ZIP Attacks with Reduced Known-Plaintext

ZIP Attacks with Reduced Known-Plaintext

Michael Stay

AccessData Corporation

2500 N. University Ave. Ste. 200

Provo, UT 84606

staym@accessdata.com

published by +Tsehp March 2001

Abstract. In [BK94] Biham and Kocher demonstrated that the PKZIP stream cipher was weak and presented an attack requiring thirteen bytes of plaintext. The deflate algorithm “zippers” now use to compress the plaintext before encryption makes it difficult to get known plaintext. We consider the problem of reducing the amount of known plaintext by finding other ways to filter key guesses. In most cases we can reduce the amount of known plaintext from the archived file to two or three bytes, depending on the zipper used and the number of files in the archive. For the most popular zippers on the Internet, there is a fast attack that does not require any information about the files in the archive.

1 Introduction

PKZIP is a compression / archival program created by Phil Katz. Katz had the foresight to document his file format completely in the file APPNOTE.TXT, distributed with every copy of PKZIP; there are now literally hundreds of “zipper” programs available, and the ZIP file format has become a de facto standard on the Internet.

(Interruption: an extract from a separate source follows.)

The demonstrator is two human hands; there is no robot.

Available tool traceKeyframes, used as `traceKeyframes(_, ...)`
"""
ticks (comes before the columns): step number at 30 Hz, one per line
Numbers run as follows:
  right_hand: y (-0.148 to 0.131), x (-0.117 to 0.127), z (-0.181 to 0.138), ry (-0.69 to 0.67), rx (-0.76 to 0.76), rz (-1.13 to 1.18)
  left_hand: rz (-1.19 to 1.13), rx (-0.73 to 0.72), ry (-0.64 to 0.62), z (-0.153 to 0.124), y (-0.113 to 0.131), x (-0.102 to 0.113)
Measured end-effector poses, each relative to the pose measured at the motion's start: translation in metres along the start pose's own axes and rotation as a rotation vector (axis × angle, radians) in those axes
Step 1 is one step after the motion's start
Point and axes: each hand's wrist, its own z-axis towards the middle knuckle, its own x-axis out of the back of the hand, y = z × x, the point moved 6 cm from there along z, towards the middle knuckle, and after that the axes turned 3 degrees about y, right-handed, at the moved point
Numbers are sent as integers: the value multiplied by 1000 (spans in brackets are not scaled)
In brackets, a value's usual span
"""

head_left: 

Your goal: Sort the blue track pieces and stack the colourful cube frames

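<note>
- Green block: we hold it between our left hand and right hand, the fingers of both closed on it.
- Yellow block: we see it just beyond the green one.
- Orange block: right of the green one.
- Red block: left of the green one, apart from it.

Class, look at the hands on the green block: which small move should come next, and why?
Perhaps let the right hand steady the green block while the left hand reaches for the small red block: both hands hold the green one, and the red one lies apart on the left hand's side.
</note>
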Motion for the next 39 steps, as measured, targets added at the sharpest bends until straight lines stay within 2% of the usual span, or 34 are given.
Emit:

In [BK94] Biham and Kocher demonstrated that the PKZIP stream cipher was weak and presented an attack requiring thirteen bytes of plaintext. Eight bytes of the plaintext must be contiguous and all of the bytes must be the text that was encrypted, which is usually compressed plaintext. [K92] shows that the compression method used at the time, implode, produces many predictable bytes suitable for mounting their attack.

Most zippers available today only implement one of the compression methods defined in APPNOTE.TXT, called deflate. This is in part due to [BK94]’s results, and in part to the better compression ratio it provides. Deflate uses Huffman coding followed by a variant of Lempel-Ziv. Once the dictionary reaches a certain size, the process starts over. It’s easy to see that the codes for any of the plaintext depend on a great deal of surrounding plaintext, and that there’s almost no way to get it right unless you have the beginning of the file. The difficulty of getting known plaintext was one reason Phil Zimmerman decided to use it in PGP [PGP98]. Practically speaking, if one has enough of the original file to get the thirteen bytes of plaintext required for the attack in [BK94], one has enough to break the encryption almost instantly.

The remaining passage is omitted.